London, Indian Style

Pappadoms. This will be important in a moment.


Blood sausage, liver and onions, jellied eels. These are just a few of the disgusting foods for which England is traditionally known. In fact, England is essentially the only country I can think of that has an internationally bad reputation for food – and if a major facet of an entire nation’s culture can be unilaterally written off by the international community, you know that shit has to suck.

This was worrisome for me, because while I am a great lover of England, English culture, and girls with English accents, I am also a big food lover. Someone who loves food going to the country known for having the worst food is a lot like someone who loves not getting murdered by drug cartels going to Mexico. It just doesn’t make one helluva lot of sense.

One thing that people did tell me before I came here was that I could expect some of the finest Indian food in the world, thanks to England’s close and sometimes jingoistic relationship with India. This relationship permeates pretty much every level of English society.

In America, for example, should you walk into a fast food restaurant, you’re pretty likely to see a person with brown skin standing behind the counter. The same is the case here, but it’s a different flavor of minority. Indians work many of the service industry jobs in London – they drive the trains, they wait the tables, and they operate literally every single market in the country.* Seriously, fucking come over here and prove me wrong.

*I’ve also seen plenty of Indian people in business suits and ties, because everyone is equal in one big happy rainbow of employment.

This sort of immersion into Indian and Pakistani culture is new for me, since never outside of a speech and debate tournament have I been around this many South Asian people before. The other day, for example, I saw my first ever mosque. It wasn’t anything too special, but having never seen one in Oregon before I took a picture to show all my friends back home and piss off the rednecks.


Everybody walking by was looking at me like I was crazy, this guy standing in awe of a regular building with a spire and concrete half moon on top, because they see mosques everyday. I imagine an English person visiting America would be equally impressed by various mundane aspects of Mexican culture.

“Yes, Mum, it’s really amazing! I just had some traditional Mexican food today at a little place by the Interstate! I think it was called Taco Bell. Have you ever heard of a Crunchwrap Supreme? I think it’s Aztec!”

One of the good things about Indian food in London, I had been told, was that it was often far cheaper than the local western fare. This was what led me to an Indian restaurant on Brick Lane, one of London’s hotspots for authentic Indian food.

I picked a restaurant, got settled at a table, and ordered a lamb curry dish priced at 7.95. And the waiter nodded and said, “You want poppadoms with that?”

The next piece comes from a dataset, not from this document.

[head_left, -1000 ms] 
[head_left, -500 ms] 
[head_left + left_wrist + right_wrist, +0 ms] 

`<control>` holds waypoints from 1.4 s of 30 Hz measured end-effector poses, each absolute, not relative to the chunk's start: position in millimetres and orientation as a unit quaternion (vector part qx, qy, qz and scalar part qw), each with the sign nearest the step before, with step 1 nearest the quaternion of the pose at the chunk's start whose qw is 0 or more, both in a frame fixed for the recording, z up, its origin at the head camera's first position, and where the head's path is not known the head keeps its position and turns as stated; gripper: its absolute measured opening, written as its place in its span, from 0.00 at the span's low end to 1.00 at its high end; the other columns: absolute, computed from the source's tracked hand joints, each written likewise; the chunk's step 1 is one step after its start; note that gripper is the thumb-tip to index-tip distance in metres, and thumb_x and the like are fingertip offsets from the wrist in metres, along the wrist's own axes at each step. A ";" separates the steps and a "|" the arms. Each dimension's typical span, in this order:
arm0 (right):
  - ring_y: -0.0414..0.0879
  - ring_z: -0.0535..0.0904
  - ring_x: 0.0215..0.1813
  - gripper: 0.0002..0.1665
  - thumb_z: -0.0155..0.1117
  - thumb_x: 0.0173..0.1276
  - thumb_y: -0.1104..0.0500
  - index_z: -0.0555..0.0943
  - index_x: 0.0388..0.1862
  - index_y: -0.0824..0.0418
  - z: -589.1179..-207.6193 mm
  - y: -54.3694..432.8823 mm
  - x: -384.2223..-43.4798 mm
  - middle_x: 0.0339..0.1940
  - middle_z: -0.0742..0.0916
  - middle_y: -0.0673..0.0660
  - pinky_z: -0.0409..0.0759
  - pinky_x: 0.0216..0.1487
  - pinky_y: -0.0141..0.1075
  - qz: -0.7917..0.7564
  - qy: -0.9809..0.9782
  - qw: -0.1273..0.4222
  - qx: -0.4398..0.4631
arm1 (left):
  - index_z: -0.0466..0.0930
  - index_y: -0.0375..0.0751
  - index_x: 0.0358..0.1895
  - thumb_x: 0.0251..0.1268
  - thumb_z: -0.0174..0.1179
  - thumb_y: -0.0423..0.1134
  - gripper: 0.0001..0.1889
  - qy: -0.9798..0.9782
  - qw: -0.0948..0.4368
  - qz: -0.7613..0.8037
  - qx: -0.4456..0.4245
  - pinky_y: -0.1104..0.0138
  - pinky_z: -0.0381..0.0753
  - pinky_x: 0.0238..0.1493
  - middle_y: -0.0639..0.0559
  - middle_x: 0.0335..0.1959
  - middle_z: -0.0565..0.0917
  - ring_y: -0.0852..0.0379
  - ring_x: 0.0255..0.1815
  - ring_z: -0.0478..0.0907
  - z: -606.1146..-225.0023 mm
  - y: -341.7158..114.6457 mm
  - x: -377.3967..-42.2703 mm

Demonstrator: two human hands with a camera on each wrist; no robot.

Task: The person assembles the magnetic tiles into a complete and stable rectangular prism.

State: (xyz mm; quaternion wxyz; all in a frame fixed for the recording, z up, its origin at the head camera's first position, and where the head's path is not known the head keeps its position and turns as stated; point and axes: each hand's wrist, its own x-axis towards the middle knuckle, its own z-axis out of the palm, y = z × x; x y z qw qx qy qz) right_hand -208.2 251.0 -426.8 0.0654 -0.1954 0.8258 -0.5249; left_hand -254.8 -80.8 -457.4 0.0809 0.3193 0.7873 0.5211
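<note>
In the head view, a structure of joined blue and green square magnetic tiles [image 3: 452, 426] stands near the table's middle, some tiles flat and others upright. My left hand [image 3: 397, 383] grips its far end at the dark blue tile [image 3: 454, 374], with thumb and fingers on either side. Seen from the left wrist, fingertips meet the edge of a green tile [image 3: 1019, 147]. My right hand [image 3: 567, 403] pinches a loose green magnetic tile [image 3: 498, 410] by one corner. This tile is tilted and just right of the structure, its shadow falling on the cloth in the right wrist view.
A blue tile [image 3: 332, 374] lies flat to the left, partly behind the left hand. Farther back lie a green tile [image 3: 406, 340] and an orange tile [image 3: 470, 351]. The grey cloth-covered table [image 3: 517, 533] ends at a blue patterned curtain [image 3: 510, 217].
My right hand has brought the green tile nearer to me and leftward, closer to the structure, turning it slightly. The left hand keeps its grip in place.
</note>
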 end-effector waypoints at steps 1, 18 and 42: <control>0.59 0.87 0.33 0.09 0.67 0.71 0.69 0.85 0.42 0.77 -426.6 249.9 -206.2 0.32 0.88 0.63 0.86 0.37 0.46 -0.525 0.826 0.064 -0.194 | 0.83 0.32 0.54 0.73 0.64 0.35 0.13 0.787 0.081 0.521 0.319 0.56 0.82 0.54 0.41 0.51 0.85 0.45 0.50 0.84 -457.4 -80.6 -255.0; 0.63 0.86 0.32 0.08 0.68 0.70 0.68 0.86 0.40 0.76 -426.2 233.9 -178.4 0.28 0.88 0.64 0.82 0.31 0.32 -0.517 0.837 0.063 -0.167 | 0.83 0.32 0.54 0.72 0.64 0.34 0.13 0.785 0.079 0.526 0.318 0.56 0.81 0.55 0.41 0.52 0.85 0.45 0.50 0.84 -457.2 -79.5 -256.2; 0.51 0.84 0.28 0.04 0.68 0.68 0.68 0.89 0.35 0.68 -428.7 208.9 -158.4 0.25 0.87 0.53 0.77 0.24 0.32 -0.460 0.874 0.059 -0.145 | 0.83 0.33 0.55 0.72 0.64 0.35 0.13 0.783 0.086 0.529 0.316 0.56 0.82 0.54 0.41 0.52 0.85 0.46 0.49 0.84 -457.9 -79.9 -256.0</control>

And I was all, “Fuck yes I want some pappadoms!”

And the waiter said, “And do you want naan bread with that?”

And I was all, “Fuck yes I want some naan bread! Do I look like the sort of guy who eats Indian food without naan bread?”

And the waiter said, “And do you want rice with that?”

And I was all, “Fuck yes I want some rice! You show me the asshole who tries to eat curry without rice, and I’ll show you a man whose life is hollow and empty!”

And he left, and twenty minutes later my food arrived. Lamb curry, rice, pappadoms, naan bread – a feast fit for a king, or, at the very least, a duke of some sort.

Imagine how great this would look if I'd thought to use my flash!

This good, probably.

And it was great – tender, flavorful lamb, crispy pappadoms, naan bread all fluffy as the dickens. As I ate, I thought, “Man, what a great deal – all this food for 7.95! Long live India! I’m going to give Slumdog Millionaire a critical reappraisal!”

So imagine my surprise when they brought the check and I found that I had paid close to 16 pounds ($24) for what I had thought was a 7.95 meal. Pappadoms? Not cheap. Naan bread? Also not cheap. White rice? 1.95. In America, I can get enough uncooked white rice to smother a baby elephant for that much in dollars, but here they charged me that for a single dish of it.

I learned two things:

1) If you want a good dinner, no matter what culture you’re in, you’ll have to pay big for it.

2) Saying ‘Yes’ to everything the waiters offer you might be a good idea from a multicultural perspective, but it will straight up murder your pocketbook.

Truman Capps can hear the British person visiting America saying, “Would you believe they charged me $2.00 for guacamole? $2.00! Thieves, these Americans!”